**Task statement**
The data beneath this task is to be duplicated exactly, in its entirety.

**Given material**
============================================================

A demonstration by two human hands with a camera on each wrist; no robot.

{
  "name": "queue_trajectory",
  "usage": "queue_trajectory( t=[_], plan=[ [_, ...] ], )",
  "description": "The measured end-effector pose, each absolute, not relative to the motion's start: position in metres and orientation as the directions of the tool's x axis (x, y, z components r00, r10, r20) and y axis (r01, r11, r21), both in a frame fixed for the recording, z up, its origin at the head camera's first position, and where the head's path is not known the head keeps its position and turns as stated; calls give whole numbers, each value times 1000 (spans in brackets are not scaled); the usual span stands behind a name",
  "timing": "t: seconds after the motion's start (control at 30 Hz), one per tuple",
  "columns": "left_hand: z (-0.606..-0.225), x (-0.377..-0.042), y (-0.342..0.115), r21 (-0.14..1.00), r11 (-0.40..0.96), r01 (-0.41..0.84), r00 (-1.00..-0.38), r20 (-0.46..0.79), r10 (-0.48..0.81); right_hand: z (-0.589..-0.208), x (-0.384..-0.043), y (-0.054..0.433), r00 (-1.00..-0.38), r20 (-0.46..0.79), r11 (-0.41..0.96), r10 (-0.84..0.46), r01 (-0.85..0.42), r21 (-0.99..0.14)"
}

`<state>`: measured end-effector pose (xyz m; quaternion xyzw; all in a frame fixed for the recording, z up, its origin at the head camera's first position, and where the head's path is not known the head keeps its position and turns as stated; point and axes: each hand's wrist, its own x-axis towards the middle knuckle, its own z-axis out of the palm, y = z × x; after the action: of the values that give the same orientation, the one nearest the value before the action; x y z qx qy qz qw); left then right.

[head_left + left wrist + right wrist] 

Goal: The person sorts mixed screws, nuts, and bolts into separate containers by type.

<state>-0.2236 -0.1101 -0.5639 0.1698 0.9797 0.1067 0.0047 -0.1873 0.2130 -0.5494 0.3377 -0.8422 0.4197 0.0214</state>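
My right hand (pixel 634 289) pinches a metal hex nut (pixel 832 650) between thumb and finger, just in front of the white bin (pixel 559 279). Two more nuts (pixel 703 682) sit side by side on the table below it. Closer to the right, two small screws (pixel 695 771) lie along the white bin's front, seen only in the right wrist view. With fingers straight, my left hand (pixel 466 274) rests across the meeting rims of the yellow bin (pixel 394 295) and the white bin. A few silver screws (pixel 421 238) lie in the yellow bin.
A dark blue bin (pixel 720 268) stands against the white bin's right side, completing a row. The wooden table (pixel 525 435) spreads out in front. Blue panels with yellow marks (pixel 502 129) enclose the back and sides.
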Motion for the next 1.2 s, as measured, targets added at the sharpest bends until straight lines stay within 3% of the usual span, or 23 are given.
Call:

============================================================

**Finished task**
A demonstration by two human hands with a camera on each wrist; no robot.

{
  "name": "queue_trajectory",
  "usage": "queue_trajectory( t=[_], plan=[ [_, ...] ], )",
  "description": "The measured end-effector pose, each absolute, not relative to the motion's start: position in metres and orientation as the directions of the tool's x axis (x, y, z components r00, r10, r20) and y axis (r01, r11, r21), both in a frame fixed for the recording, z up, its origin at the head camera's first position, and where the head's path is not known the head keeps its position and turns as stated; calls give whole numbers, each value times 1000 (spans in brackets are not scaled); the usual span stands behind a name",
  "timing": "t: seconds after the motion's start (control at 30 Hz), one per tuple",
  "columns": "left_hand: z (-0.606..-0.225), x (-0.377..-0.042), y (-0.342..0.115), r21 (-0.14..1.00), r11 (-0.40..0.96), r01 (-0.41..0.84), r00 (-1.00..-0.38), r20 (-0.46..0.79), r10 (-0.48..0.81); right_hand: z (-0.589..-0.208), x (-0.384..-0.043), y (-0.054..0.433), r00 (-1.00..-0.38), r20 (-0.46..0.79), r11 (-0.41..0.96), r10 (-0.84..0.46), r01 (-0.85..0.42), r21 (-0.99..0.14)"
}

`<state>`: measured end-effector pose (xyz m; quaternion xyzw; all in a frame fixed for the recording, z up, its origin at the head camera's first position, and where the head's path is not known the head keeps its position and turns as stated; point and axes: each hand's wrist, its own x-axis towards the middle knuckle, its own z-axis out of the palm, y = z × x; after the action: of the values that give the same orientation, the one nearest the value before the action; x y z qx qy qz qw); left then right.

[head_left + left wrist + right wrist] 

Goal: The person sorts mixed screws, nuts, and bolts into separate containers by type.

<state>-0.2236 -0.1101 -0.5639 0.1698 0.9797 0.1067 0.0047 -0.1873 0.2130 -0.5494 0.3377 -0.8422 0.4197 0.0214</state>
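My right hand (pixel 634 289) pinches a metal hex nut (pixel 832 650) between thumb and finger, just in front of the white bin (pixel 559 279). Two more nuts (pixel 703 682) sit side by side on the table below it. Closer to the right, two small screws (pixel 695 771) lie along the white bin's front, seen only in the right wrist view. With fingers straight, my left hand (pixel 466 274) rests across the meeting rims of the yellow bin (pixel 394 295) and the white bin. A few silver screws (pixel 421 238) lie in the yellow bin.
A dark blue bin (pixel 720 268) stands against the white bin's right side, completing a row. The wooden table (pixel 525 435) spreads out in front. Blue panels with yellow marks (pixel 502 129) enclose the back and sides.
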Motion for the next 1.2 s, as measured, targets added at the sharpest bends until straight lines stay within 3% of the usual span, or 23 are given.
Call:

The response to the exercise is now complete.